Your assignment
Write each entry out again, exactly as it is written.

Extracted data entries:
━━━━━━━━━━

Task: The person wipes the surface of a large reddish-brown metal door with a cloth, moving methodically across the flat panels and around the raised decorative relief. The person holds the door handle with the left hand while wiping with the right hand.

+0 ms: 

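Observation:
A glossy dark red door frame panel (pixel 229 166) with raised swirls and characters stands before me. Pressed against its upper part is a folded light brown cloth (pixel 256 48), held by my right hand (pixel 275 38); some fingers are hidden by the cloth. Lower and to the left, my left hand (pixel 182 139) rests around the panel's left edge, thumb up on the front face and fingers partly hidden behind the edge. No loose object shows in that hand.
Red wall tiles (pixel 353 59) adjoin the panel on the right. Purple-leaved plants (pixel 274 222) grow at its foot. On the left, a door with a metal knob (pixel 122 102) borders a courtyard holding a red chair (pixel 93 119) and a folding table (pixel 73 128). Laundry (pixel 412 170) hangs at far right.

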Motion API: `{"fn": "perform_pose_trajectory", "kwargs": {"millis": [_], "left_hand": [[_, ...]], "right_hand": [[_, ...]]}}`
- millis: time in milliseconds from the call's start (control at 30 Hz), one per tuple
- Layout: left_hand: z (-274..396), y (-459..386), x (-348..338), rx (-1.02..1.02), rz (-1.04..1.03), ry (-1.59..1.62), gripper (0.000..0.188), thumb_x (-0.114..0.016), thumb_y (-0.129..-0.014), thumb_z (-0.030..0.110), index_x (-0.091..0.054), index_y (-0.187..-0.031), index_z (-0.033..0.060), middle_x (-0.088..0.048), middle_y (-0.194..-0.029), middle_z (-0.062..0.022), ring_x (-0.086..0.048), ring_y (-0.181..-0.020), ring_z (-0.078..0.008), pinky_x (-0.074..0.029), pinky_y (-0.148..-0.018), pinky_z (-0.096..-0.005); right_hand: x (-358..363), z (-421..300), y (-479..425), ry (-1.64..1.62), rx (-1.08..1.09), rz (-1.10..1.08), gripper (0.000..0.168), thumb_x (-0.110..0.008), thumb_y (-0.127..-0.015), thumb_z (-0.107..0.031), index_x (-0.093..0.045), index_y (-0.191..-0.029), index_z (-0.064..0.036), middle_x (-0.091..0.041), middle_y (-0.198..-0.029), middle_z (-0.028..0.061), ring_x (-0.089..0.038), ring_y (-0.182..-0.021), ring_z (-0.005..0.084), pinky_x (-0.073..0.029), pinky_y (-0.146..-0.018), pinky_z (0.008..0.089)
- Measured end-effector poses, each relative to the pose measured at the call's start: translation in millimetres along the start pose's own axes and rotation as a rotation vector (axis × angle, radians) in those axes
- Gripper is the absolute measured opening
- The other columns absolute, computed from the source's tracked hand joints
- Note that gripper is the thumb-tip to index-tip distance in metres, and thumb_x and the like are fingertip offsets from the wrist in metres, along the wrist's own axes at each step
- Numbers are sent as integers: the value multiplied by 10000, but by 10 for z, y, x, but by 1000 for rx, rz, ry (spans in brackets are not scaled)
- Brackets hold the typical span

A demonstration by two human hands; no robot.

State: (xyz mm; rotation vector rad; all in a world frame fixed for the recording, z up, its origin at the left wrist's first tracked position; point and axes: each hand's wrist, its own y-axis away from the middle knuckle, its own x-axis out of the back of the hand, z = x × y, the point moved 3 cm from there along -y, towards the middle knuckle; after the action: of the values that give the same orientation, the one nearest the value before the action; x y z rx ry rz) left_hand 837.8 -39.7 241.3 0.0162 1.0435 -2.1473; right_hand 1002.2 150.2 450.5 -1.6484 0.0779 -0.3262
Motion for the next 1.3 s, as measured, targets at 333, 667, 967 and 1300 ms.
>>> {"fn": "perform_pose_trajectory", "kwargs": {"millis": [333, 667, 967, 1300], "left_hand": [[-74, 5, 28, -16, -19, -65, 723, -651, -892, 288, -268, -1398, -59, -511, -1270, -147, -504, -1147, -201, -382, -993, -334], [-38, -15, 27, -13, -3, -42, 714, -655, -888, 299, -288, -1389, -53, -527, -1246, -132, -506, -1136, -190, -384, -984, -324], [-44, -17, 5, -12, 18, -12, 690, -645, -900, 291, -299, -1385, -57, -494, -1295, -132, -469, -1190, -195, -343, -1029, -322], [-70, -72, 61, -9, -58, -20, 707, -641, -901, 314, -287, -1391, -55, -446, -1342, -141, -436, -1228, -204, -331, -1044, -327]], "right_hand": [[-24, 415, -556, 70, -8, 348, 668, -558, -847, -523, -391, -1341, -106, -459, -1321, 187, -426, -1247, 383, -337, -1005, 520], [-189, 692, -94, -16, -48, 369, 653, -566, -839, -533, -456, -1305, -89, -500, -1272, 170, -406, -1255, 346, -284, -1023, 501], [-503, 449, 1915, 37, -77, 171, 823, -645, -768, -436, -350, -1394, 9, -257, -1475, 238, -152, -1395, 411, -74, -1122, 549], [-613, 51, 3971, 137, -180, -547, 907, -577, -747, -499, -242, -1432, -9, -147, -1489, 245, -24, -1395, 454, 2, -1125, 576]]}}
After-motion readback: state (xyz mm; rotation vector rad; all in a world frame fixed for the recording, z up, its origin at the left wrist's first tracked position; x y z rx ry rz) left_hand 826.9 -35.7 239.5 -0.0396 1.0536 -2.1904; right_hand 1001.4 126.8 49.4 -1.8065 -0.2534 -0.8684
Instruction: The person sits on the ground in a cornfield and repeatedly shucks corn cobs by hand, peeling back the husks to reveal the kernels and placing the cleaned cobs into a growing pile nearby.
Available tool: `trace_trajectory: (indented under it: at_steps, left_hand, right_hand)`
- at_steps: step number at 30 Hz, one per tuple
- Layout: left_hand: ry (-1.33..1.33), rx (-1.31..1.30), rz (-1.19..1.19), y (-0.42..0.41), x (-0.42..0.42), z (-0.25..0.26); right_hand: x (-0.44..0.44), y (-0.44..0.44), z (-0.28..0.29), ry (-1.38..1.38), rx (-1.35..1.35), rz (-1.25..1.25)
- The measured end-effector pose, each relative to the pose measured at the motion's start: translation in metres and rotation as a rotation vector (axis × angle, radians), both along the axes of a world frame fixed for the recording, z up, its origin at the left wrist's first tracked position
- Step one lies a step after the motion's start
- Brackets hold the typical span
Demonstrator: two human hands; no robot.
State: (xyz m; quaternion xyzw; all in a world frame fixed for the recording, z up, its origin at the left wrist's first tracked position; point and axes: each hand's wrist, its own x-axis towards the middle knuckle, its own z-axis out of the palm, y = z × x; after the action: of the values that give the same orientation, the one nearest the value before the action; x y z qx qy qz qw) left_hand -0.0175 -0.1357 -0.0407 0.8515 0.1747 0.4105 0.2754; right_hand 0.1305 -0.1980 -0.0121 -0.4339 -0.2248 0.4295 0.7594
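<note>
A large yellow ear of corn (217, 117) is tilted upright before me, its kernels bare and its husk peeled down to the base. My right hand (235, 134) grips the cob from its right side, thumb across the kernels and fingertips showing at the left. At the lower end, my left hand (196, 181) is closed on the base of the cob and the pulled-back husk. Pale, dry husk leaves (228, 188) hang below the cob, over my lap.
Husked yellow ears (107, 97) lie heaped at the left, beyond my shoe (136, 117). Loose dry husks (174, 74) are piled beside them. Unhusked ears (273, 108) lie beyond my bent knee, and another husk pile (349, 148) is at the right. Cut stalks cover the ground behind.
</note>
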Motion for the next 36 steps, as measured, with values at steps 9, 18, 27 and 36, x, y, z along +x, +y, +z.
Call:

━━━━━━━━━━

Solution to the exercise
Task: The person wipes the surface of a large reddish-brown metal door with a cloth, moving methodically across the flat panels and around the raised decorative relief. The person holds the door handle with the left hand while wiping with the right hand.

+0 ms: 

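Observation:
A glossy dark red door frame panel (pixel 229 166) with raised swirls and characters stands before me. Pressed against its upper part is a folded light brown cloth (pixel 256 48), held by my right hand (pixel 275 38); some fingers are hidden by the cloth. Lower and to the left, my left hand (pixel 182 139) rests around the panel's left edge, thumb up on the front face and fingers partly hidden behind the edge. No loose object shows in that hand.
Red wall tiles (pixel 353 59) adjoin the panel on the right. Purple-leaved plants (pixel 274 222) grow at its foot. On the left, a door with a metal knob (pixel 122 102) borders a courtyard holding a red chair (pixel 93 119) and a folding table (pixel 73 128). Laundry (pixel 412 170) hangs at far right.
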
Motion API: `{"fn": "perform_pose_trajectory", "kwargs": {"millis": [_], "left_hand": [[_, ...]], "right_hand": [[_, ...]]}}`
- millis: time in milliseconds from the call's start (control at 30 Hz), one per tuple
- Layout: left_hand: z (-274..396), y (-459..386), x (-348..338), rx (-1.02..1.02), rz (-1.04..1.03), ry (-1.59..1.62), gripper (0.000..0.188), thumb_x (-0.114..0.016), thumb_y (-0.129..-0.014), thumb_z (-0.030..0.110), index_x (-0.091..0.054), index_y (-0.187..-0.031), index_z (-0.033..0.060), middle_x (-0.088..0.048), middle_y (-0.194..-0.029), middle_z (-0.062..0.022), ring_x (-0.086..0.048), ring_y (-0.181..-0.020), ring_z (-0.078..0.008), pinky_x (-0.074..0.029), pinky_y (-0.148..-0.018), pinky_z (-0.096..-0.005); right_hand: x (-358..363), z (-421..300), y (-479..425), ry (-1.64..1.62), rx (-1.08..1.09), rz (-1.10..1.08), gripper (0.000..0.168), thumb_x (-0.110..0.008), thumb_y (-0.127..-0.015), thumb_z (-0.107..0.031), index_x (-0.093..0.045), index_y (-0.191..-0.029), index_z (-0.064..0.036), middle_x (-0.091..0.041), middle_y (-0.198..-0.029), middle_z (-0.028..0.061), ring_x (-0.089..0.038), ring_y (-0.182..-0.021), ring_z (-0.005..0.084), pinky_x (-0.073..0.029), pinky_y (-0.146..-0.018), pinky_z (0.008..0.089)
- Measured end-effector poses, each relative to the pose measured at the call's start: translation in millimetres along the start pose's own axes and rotation as a rotation vector (axis × angle, radians) in those axes
- Gripper is the absolute measured opening
- The other columns absolute, computed from the source's tracked hand joints
- Note that gripper is the thumb-tip to index-tip distance in metres, and thumb_x and the like are fingertip offsets from the wrist in metres, along the wrist's own axes at each step
- Numbers are sent as integers: the value multiplied by 10000, but by 10 for z, y, x, but by 1000 for rx, rz, ry (spans in brackets are not scaled)
- Brackets hold the typical span

A demonstration by two human hands; no robot.

State: (xyz mm; rotation vector rad; all in a world frame fixed for the recording, z up, its origin at the left wrist's first tracked position; point and axes: each hand's wrist, its own y-axis away from the middle knuckle, its own x-axis out of the back of the hand, z = x × y, the point moved 3 cm from there along -y, towards the middle knuckle; after the action: of the values that give the same orientation, the one nearest the value before the action; x y z rx ry rz) left_hand 837.8 -39.7 241.3 0.0162 1.0435 -2.1473; right_hand 1002.2 150.2 450.5 -1.6484 0.0779 -0.3262
Motion for the next 1.3 s, as measured, targets at 333, 667, 967 and 1300 ms.
>>> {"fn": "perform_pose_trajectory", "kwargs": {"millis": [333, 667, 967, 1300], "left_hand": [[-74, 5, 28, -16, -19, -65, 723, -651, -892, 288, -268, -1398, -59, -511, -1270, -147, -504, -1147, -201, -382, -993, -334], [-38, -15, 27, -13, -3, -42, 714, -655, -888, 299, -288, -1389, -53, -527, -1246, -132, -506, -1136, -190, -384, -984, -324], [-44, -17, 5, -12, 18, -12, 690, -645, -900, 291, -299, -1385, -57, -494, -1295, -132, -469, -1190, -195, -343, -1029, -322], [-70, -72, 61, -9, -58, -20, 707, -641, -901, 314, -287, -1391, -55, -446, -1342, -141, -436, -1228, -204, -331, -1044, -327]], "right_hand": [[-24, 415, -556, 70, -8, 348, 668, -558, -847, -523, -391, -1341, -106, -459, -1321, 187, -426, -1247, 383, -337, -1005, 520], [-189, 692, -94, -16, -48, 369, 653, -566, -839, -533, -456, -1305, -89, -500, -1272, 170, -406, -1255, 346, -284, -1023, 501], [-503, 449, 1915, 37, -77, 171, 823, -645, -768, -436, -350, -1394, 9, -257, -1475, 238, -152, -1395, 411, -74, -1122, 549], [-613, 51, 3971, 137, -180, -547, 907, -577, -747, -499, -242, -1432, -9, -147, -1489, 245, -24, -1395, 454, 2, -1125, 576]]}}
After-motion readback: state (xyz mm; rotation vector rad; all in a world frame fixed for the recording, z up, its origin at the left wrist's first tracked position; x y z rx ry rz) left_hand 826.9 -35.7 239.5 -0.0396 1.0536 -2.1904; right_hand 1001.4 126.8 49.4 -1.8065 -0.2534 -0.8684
Instruction: The person sits on the ground in a cornfield and repeatedly shucks corn cobs by hand, peeling back the husks to reveal the kernels and placing the cleaned cobs into a growing pile nearby.
Available tool: `trace_trajectory: (indented under it: at_steps, left_hand, right_hand)`
- at_steps: step number at 30 Hz, one per tuple
- Layout: left_hand: ry (-1.33..1.33), rx (-1.31..1.30), rz (-1.19..1.19), y (-0.42..0.41), x (-0.42..0.42), z (-0.25..0.26); right_hand: x (-0.44..0.44), y (-0.44..0.44), z (-0.28..0.29), ry (-1.38..1.38), rx (-1.35..1.35), rz (-1.25..1.25)
- The measured end-effector pose, each relative to the pose measured at the motion's start: translation in metres and rotation as a rotation vector (axis × angle, radians), both along the axes of a world frame fixed for the recording, z up, its origin at the left wrist's first tracked position
- Step one lies a step after the motion's start
- Brackets hold the typical span
Demonstrator: two human hands; no robot.
State: (xyz m; quaternion xyzw; all in a world frame fixed for the recording, z up, its origin at the left wrist's first tracked position; point and axes: each hand's wrist, its own x-axis towards the middle knuckle, its own z-axis out of the palm, y = z × x; after the action: of the values that give the same orientation, the one nearest the value before the action; x y z qx qy qz qw) left_hand -0.0175 -0.1357 -0.0407 0.8515 0.1747 0.4105 0.2754; right_hand 0.1305 -0.1980 -0.0121 -0.4339 -0.2248 0.4295 0.7594
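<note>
A large yellow ear of corn (217, 117) is tilted upright before me, its kernels bare and its husk peeled down to the base. My right hand (235, 134) grips the cob from its right side, thumb across the kernels and fingertips showing at the left. At the lower end, my left hand (196, 181) is closed on the base of the cob and the pulled-back husk. Pale, dry husk leaves (228, 188) hang below the cob, over my lap.
Husked yellow ears (107, 97) lie heaped at the left, beyond my shoe (136, 117). Loose dry husks (174, 74) are piled beside them. Unhusked ears (273, 108) lie beyond my bent knee, and another husk pile (349, 148) is at the right. Cut stalks cover the ground behind.
</note>
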Motion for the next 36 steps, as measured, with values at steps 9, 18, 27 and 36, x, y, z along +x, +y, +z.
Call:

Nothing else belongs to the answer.